#### Problem description:
Go through the listing and pick out each line with the word "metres" in it.

#### Material for the task:
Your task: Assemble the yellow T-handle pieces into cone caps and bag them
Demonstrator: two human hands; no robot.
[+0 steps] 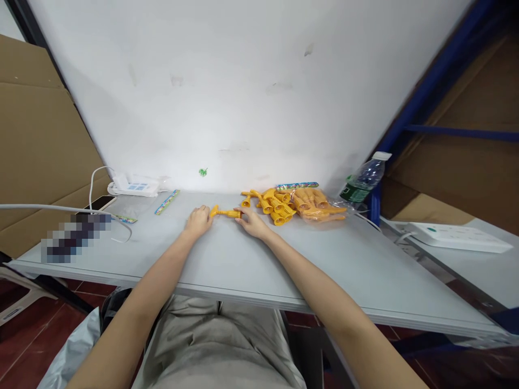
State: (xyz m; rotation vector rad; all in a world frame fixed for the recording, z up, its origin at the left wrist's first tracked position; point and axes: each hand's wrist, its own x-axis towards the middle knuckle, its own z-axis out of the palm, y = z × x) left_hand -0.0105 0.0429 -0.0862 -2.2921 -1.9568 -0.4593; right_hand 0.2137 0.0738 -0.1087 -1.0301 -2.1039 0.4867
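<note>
A yellow plastic piece (226, 214) with a ribbed, narrow middle lies lengthwise between my two hands, close to the tabletop. My left hand (199, 221) is closed at its left end, which spreads out sideways. At the wider right end, the fingers of my right hand (252, 222) are closed on it. Just beyond my right hand is a heap of similar yellow plastic pieces (277, 206), several with hollow round ends facing me. Beside the heap, more yellow pieces lie in a clear plastic bag (320, 208) with a colourful printed header strip (297, 185).
A tilted water bottle (364, 178) leans at the table's back right. On the left are a white power strip (135, 186), a phone (101, 203), a cable (48, 207) and another printed strip (167, 202). A white wall (243, 97) borders the grey table (251, 270).
</note>
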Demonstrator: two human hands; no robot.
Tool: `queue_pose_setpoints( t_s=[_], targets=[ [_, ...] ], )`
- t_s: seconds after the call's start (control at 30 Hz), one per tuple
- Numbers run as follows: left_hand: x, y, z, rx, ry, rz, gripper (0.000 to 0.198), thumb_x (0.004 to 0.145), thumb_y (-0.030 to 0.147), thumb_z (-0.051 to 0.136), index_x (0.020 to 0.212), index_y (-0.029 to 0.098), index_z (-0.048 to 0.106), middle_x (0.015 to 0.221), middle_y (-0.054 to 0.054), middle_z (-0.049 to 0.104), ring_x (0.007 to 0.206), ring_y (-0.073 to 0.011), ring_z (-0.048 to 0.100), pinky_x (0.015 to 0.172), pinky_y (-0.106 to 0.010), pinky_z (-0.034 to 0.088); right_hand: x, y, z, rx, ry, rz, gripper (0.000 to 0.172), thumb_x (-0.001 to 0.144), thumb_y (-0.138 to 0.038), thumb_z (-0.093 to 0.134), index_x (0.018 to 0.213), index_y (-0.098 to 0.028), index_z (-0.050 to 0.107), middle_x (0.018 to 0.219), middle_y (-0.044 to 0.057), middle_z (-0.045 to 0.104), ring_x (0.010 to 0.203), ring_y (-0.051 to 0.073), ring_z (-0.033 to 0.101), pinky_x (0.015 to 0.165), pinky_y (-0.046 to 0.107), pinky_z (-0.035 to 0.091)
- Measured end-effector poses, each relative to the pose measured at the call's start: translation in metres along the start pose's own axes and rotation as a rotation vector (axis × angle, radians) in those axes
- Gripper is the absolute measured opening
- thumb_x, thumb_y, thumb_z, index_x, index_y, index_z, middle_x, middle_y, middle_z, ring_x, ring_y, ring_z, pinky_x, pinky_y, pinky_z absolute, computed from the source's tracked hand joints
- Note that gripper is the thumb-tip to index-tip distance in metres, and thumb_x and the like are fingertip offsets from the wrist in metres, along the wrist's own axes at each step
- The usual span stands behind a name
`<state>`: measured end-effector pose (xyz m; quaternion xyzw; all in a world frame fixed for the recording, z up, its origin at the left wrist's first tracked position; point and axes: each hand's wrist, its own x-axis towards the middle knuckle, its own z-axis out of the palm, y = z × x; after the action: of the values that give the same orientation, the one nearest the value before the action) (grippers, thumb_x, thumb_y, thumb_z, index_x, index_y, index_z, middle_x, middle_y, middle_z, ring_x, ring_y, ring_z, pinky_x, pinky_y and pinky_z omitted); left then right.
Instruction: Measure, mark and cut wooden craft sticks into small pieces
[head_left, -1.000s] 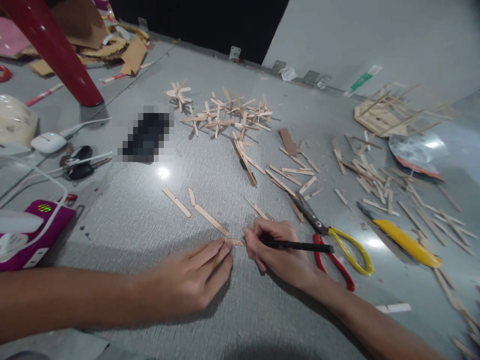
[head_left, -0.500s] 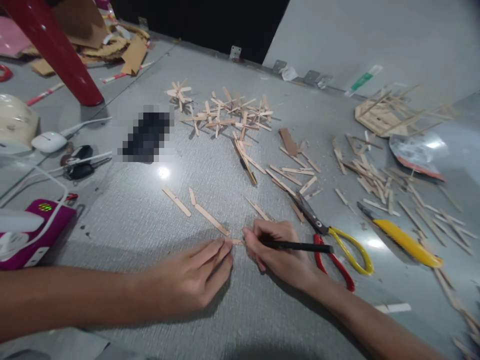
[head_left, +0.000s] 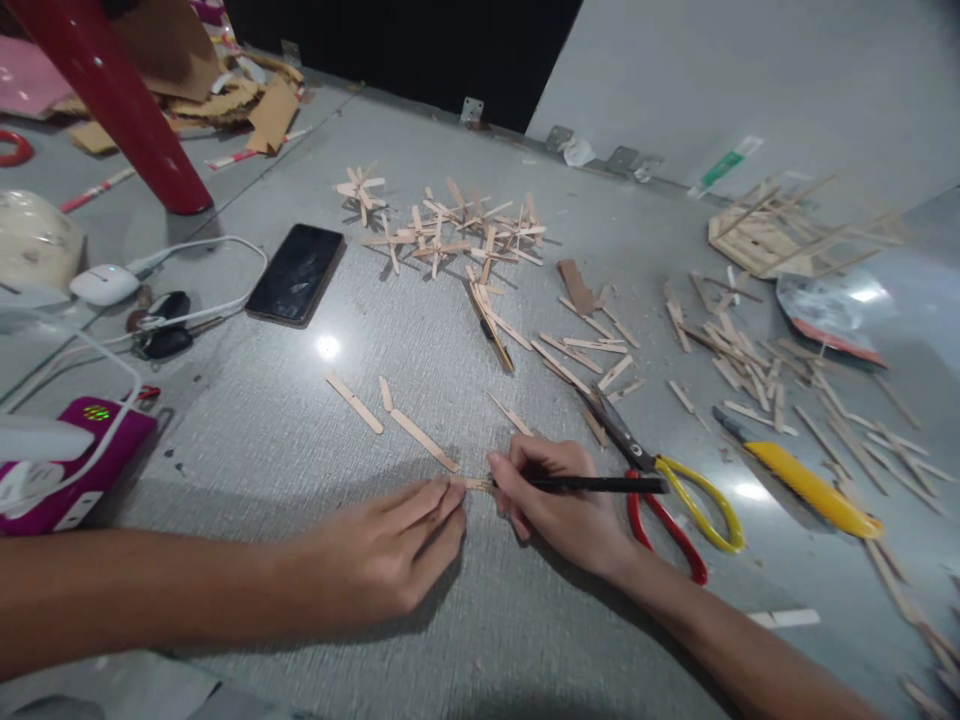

#### Output for this exercise:
- Measured end-effector poses, each relative to the pose measured at the call's start: translation in metres along the start pose's own axes and rotation as a rotation vector (axis × angle, radians) in those axes
- Note that gripper is the thumb-tip to index-tip distance in metres, and thumb_x and the like are fingertip offsets from the wrist in metres, along the wrist's own axes at each step

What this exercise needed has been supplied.